Why is it cheap to feed polar bears?
Because they live on ice only.
Why was the skeleton afraid of the dog?
Because dogs love bones.
Why did the dolphin end its own life?
It was missing a porpoise.
What happened to the cat that went to the flea circus? She stole the whole show.
My dog is very poor.
He can’t afford a “woof” over his head.
Why do dogs hate computers?
They can’t stick their heads out of those Windows.
What do crows drink in order to stay awake? They drink cawfee.
In what country is Thanksgiving ironically not celebrated? Turkey.
Where do bats get their education?
In night schools.
My pet parrot, Nickel, just passed away.
Now I have a Nickel-less cage.
TIL that, on average, humans eat more bananas than monkeys.
This is partially due to the fact that most humans don’t like the taste of monkey.
What’s a horse’s favorite sport?
Saddleball.
Why did the bank have the squirrel arrested?
He was foraging checks.
How did the calf’s final exam turn out?
Grade A.
What is a cat’s favorite movie? The Sound of Mew-sic.

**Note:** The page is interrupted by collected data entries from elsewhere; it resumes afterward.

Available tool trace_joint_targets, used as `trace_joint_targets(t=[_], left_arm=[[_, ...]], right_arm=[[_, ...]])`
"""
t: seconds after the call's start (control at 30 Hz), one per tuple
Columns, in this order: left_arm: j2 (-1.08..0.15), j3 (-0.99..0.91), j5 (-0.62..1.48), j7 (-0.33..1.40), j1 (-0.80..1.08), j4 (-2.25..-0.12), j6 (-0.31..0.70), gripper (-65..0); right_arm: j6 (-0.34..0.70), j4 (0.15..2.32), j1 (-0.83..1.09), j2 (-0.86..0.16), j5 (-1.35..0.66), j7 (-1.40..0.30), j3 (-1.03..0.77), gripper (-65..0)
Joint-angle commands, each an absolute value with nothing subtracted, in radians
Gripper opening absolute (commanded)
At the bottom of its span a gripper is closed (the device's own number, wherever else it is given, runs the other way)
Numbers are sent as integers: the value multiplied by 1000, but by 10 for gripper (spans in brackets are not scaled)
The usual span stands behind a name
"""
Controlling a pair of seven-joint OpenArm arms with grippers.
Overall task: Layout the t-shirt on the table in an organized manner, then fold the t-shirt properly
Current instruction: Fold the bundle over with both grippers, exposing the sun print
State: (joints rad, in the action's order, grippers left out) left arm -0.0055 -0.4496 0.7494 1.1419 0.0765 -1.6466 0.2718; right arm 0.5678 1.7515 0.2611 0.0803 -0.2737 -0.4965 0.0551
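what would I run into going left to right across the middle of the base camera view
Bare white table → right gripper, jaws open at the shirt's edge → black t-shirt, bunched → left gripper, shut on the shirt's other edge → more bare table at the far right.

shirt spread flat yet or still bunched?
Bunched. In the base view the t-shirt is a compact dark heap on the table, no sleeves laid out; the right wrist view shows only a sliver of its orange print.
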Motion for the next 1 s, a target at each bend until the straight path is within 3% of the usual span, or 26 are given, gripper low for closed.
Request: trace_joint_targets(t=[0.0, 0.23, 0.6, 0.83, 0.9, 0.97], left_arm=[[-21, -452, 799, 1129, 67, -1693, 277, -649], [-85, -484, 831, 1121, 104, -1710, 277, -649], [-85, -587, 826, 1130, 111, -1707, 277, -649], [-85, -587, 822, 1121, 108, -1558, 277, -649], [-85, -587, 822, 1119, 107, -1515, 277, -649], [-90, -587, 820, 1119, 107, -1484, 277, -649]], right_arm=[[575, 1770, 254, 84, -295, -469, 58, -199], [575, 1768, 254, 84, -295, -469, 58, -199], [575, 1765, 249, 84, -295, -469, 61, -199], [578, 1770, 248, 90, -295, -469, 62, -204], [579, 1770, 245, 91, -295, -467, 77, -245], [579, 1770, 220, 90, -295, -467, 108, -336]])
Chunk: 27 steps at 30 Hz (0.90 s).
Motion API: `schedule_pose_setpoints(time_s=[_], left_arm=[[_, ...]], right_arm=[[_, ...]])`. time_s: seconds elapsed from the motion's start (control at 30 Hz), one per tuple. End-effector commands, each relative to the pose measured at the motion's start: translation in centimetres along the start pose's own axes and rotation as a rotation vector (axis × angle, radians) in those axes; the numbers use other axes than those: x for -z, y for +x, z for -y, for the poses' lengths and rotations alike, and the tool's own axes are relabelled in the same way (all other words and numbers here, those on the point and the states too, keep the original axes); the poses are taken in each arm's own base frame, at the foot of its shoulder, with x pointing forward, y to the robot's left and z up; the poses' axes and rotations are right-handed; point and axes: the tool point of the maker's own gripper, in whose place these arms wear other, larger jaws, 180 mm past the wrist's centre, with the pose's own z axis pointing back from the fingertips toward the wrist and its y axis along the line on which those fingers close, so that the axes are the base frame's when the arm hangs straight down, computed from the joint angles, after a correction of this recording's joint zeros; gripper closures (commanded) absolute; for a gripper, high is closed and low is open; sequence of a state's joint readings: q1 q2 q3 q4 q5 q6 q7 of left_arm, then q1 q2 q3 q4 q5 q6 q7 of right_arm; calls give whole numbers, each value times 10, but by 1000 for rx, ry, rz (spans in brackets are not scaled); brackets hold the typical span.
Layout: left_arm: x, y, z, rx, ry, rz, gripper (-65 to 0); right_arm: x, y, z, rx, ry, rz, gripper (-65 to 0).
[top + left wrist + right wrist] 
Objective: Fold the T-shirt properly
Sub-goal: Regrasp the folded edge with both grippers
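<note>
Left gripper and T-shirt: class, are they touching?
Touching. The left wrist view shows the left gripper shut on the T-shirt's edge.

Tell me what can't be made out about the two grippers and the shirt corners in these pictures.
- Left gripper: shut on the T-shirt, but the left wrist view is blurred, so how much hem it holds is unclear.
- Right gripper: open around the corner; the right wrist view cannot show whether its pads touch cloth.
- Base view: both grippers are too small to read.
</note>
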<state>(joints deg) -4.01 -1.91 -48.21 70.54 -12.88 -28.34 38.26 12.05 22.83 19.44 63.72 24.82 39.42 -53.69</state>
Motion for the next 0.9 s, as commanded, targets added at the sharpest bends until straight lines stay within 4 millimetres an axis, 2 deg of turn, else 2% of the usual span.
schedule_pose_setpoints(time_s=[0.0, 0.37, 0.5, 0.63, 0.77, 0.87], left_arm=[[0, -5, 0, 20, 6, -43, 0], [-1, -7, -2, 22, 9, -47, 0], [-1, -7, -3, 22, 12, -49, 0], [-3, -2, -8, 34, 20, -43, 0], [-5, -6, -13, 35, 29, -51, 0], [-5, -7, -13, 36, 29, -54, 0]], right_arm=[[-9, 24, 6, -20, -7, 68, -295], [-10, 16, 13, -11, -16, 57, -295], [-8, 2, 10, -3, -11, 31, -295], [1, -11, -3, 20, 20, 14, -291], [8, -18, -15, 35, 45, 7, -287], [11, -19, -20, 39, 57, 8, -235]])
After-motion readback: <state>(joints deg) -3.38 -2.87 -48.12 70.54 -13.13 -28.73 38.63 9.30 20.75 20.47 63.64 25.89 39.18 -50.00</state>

What do you say to an overbearing pig? Stop porcine the issue.
Have you heard about that socially awkward chef that only cooks with snake meat?
I’m pretty sure he has Asp burgers.
What kind of shoes do mice wear? Squeakers.
An electrocuted turtle feels shell-shocked.
A crow invited his buddies over to hang out but they didn’t show up.
He was charged with attempted murder.
What did they Turkey say to the blade of grass? Nice knawing you!
What do you call it when a beautiful woman tries to trick you into giving her a pig?
A bae con.
Did you know that the blue whale is so big, that if you laid it end to end on a basketball court …
The game would be cancelled.
Why did the snowman name his dog ‘Frost’?
Because ‘Frost’ bites.
How can you tell which end of a worm is which?
Tickle it in the middle and see which end laughs!